The ride to the hospital was gut-wrenching. Jordan moved in and out of consciousness in the back seat. When she tried to speak, her words were indecipherable. How could this be happening? Only hours before, she was celebrating her birthday, charming sales clerks and imagining what to do with the rest of her day. Why this? Why now?
Things got worse at the emergency room. She became conscious again and the realization of where she was set in. This triggered fear. She screamed and begged us to take her home. There was no way to console her. Then, just as we were beginning to talk with her, she would get disoriented again. She thrashed and writhed away from us, repeating slurred phrases that were just articulated enough for us to understand: “Daddy, take me to the car.”

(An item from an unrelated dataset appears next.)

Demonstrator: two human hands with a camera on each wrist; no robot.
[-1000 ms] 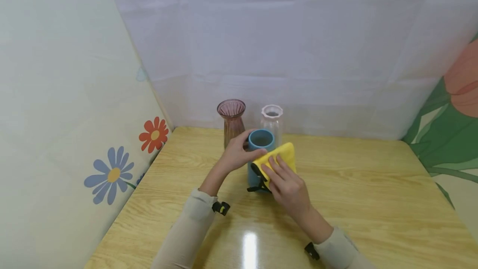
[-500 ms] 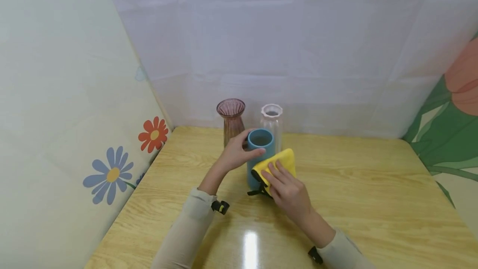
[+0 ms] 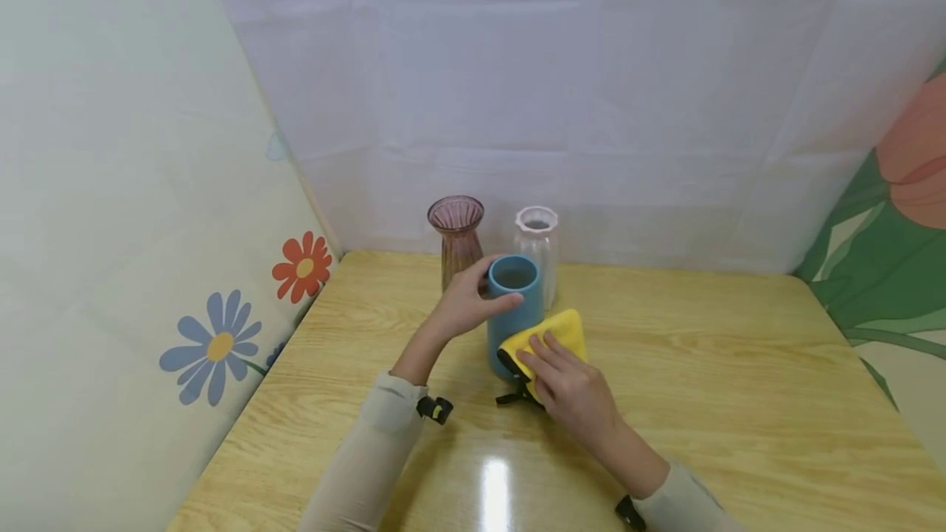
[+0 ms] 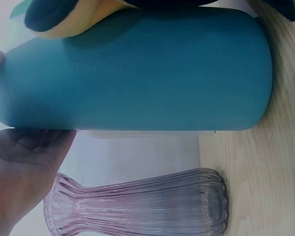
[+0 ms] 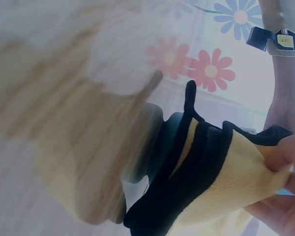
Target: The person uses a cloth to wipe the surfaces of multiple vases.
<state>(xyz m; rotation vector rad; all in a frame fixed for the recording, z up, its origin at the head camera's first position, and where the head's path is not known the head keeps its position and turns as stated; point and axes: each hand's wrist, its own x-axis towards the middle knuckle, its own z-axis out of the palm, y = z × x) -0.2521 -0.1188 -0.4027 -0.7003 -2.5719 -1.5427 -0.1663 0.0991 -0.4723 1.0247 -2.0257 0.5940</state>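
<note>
A blue cylindrical vase (image 3: 510, 323) stands upright on the table. My left hand (image 3: 464, 304) grips it near the rim, thumb in front and fingers round the left side. In my right hand (image 3: 578, 391) is a folded yellow cloth (image 3: 567, 333) with black edging and a black loop. The cloth lies against the lower right front of the vase. From the right wrist, the thumb and fingers pinch the cloth (image 5: 241, 174). In the left wrist view the vase's smooth side (image 4: 152, 73) fills the upper part, its base on the table.
Behind the blue vase stand a purple ribbed glass vase (image 3: 456, 240) on the left and a clear vase with a pale scalloped rim (image 3: 545, 253) on the right. A white cloth backdrop (image 3: 473, 89) rises behind the wood-grain table (image 3: 709, 384).
My right hand has slid the yellow cloth down the side of the blue vase, from near the rim to lower down. My left hand keeps its hold on the vase.
</note>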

It took us nearly an hour to calm her enough to lie still for the CT scan. They had to strap her down to keep her from getting out. Seeing her held against her will, sobbing and looking so afraid crushed me. I tried to cheer her and congratulate her for doing such a good job, but I wept as I fixed on her agonized face. Her eyes were bloodshot and puffy from crying.

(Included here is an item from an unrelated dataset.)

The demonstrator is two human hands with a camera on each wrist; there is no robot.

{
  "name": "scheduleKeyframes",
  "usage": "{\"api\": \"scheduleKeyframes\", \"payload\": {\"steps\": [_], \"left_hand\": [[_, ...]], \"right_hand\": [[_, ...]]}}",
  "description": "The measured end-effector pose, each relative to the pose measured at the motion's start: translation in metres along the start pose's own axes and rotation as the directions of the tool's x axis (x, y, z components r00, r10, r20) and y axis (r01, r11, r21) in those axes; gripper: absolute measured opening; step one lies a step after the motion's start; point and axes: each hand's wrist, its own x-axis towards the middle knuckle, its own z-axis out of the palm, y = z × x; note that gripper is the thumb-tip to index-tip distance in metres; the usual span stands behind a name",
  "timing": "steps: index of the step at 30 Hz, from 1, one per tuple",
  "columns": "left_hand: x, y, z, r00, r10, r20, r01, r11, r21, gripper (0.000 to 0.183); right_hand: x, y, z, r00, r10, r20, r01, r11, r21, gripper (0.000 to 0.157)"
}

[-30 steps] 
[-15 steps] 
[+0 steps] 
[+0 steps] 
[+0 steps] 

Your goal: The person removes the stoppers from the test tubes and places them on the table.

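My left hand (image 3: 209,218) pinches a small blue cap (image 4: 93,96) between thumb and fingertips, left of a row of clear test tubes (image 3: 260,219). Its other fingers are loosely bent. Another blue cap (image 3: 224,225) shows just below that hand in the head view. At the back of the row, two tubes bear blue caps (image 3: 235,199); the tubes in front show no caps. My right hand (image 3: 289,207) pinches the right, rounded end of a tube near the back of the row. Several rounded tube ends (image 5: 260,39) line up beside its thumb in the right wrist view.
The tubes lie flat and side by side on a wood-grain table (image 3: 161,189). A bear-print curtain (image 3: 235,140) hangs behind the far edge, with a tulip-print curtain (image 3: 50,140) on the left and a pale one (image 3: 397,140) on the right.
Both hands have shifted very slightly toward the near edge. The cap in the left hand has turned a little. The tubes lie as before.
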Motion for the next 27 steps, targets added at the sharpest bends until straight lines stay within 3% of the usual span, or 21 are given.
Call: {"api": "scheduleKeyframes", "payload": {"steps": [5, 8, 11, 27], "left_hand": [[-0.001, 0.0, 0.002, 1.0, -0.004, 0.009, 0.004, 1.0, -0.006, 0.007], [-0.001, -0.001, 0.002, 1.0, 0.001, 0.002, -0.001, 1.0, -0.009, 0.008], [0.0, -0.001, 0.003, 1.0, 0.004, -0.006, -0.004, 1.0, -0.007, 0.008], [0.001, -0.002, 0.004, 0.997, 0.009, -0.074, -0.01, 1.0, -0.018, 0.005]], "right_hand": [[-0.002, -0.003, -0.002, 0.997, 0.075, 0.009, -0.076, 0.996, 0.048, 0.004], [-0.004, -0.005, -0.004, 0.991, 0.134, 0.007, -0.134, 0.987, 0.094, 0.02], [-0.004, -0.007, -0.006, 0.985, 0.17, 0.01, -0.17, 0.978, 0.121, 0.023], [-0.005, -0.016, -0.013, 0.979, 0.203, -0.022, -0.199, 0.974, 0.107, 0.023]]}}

On the way back to the ER holding room, Jordan’s left side went limp again. Her speech fell apart and she became more agitated. The doctors and nurses were able to see it this time, and even though her CT scans showed no sign of concussion, shunt malfunction or internal bleeding, they knew something was very wrong. Unfortunately, because they had to consider the possibility of seizures, they refused to give Jordan a sedative. So for the next two hours, Jeanette, my mom and I tried to restrain her thrashing anger behind the closed doors of her ER patient room. She screamed. When her words were available to her, she pleaded with each of us. “Take me home.” “Let’s go to the car.” “Don’t let them hurt me.”

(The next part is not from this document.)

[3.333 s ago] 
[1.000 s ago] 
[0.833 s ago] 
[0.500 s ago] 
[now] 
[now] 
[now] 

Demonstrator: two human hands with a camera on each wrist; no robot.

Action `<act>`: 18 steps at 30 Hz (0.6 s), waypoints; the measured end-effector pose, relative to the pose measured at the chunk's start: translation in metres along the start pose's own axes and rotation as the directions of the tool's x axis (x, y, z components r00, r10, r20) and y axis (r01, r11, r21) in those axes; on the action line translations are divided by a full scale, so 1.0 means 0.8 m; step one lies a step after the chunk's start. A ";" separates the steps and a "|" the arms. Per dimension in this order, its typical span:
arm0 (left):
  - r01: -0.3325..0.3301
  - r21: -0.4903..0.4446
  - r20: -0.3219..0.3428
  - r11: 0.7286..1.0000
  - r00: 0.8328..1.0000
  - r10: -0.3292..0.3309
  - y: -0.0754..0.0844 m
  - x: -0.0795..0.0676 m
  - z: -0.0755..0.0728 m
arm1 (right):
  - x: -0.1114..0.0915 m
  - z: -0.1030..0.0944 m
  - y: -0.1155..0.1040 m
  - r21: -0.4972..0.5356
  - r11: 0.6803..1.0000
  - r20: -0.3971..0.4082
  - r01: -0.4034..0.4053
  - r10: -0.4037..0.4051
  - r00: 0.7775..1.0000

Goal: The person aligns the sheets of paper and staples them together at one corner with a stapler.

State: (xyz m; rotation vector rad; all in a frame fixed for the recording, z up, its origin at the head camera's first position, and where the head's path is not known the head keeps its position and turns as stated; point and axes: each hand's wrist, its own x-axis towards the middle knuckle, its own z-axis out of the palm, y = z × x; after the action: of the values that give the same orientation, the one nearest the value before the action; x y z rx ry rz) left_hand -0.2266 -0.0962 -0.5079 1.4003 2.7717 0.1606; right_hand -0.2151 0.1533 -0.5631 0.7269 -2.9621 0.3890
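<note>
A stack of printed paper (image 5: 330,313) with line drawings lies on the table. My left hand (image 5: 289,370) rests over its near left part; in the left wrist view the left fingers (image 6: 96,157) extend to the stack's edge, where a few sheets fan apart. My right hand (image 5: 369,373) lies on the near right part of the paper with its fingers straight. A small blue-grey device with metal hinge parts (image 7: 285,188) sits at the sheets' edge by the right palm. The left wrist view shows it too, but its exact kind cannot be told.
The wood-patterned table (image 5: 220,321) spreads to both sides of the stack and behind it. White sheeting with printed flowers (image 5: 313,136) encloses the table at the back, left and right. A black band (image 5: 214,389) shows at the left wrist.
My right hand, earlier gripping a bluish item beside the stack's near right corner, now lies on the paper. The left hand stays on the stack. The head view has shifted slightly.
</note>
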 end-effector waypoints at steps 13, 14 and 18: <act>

I couldn’t watch this anymore. I went to the nurses station and demanded to see the attending doctor. She was very kind. A team of doctors had been on the phone since Jordan’s arrival, including her neurosurgeon and her oncologist. They all suspected that the decline in Jordan’s health was due to new tumor growth. The accident in the morning was just a trigger, they hypothesized. Unfortunately, none of the experts were in the building and they had no idea how much trauma Jordan was experiencing at the moment. I was finally successful in persuading them to give her a mild sedative. And within 20 minutes, her sobs subsided and she fell asleep. Jeanette, my mom and I stood silent in the room. We watched over her – my beautiful girl. Seven years earlier she entered our lives and we knew how blessed we were when we first saw her. How cruel it seemed that she should spend this night here, like this.
Jordan will be at the hospital through the weekend. Her core team of physicians will be back on Monday. We don’t know how long Jordan will remain at CHLA. She is being given steroids intravenously to reduce any swelling in her head. We hope the medication will cause the trauma to subside. Her neurosurgeon and neuro-oncologist will have to decide whether to attempt another surgery (to remove the new tumor) or to change her chemotherapy. My guess is that they will opt for the latter, as the new tumor is very small. But there are many unanswered questions, and they may remain unanswered for some time.